Presiden AS Donald Trump (tengah), bersama Menteri Luar Negeri Marco Rubio (Kiri) dan Menteri Pertahanan Pete Hegseth (kanan), saat rapat kabinet di Ruang Kabinet Gedung Putih di Washington, DC, 26 Maret 2026. | EPA/WILL OLIVER / POOL

Internasional

Trump Kembali Tunda Serangan

AS terus menumpuk pasukan di Timur Tengah,

WASHINGTON – Presiden Amerika Serikat Donald Trump kembali memundurkan batas waktu serangan terhadap jaringan listrik Iran menjadi 6 April. Ia beralasan ini terkait kemajuan dalam negosiasi untuk mengakhiri perang, hal yang sejauh ini terus disangkal Iran.

Pengumuman pada Kamis waktu AS ini muncul ketika presiden terus menekan Iran untuk membuka kembali Selat Hormuz, jalur air penting untuk lalu lintas minyak.

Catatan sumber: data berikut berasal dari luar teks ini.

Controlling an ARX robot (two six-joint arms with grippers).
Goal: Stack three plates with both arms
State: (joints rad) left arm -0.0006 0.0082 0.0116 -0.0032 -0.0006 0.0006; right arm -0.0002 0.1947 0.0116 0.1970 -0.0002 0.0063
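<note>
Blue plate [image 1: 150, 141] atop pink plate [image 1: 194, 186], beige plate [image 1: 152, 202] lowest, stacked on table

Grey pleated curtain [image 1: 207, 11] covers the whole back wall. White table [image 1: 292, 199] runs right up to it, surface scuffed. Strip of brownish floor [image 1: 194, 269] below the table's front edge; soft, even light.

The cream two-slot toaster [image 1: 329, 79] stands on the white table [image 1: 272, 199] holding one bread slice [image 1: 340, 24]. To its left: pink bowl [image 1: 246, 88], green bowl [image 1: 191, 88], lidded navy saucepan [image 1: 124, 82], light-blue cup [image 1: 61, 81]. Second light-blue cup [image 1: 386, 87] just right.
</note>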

“Sesuai permintaan Pemerintah Iran, pernyataan ini mewakili bahwa saya menghentikan sementara periode penghancuran Pembangkit Energi selama 10 hari hingga Senin, 6 April 2026, pukul 20.00 Waktu Bagian Timur,” tulis Trump dalam postingan Truth Social. 

“Pembicaraan sedang berlangsung dan, meskipun ada pernyataan keliru yang disampaikan oleh Media Berita Palsu, dan lainnya, semuanya berjalan dengan baik.”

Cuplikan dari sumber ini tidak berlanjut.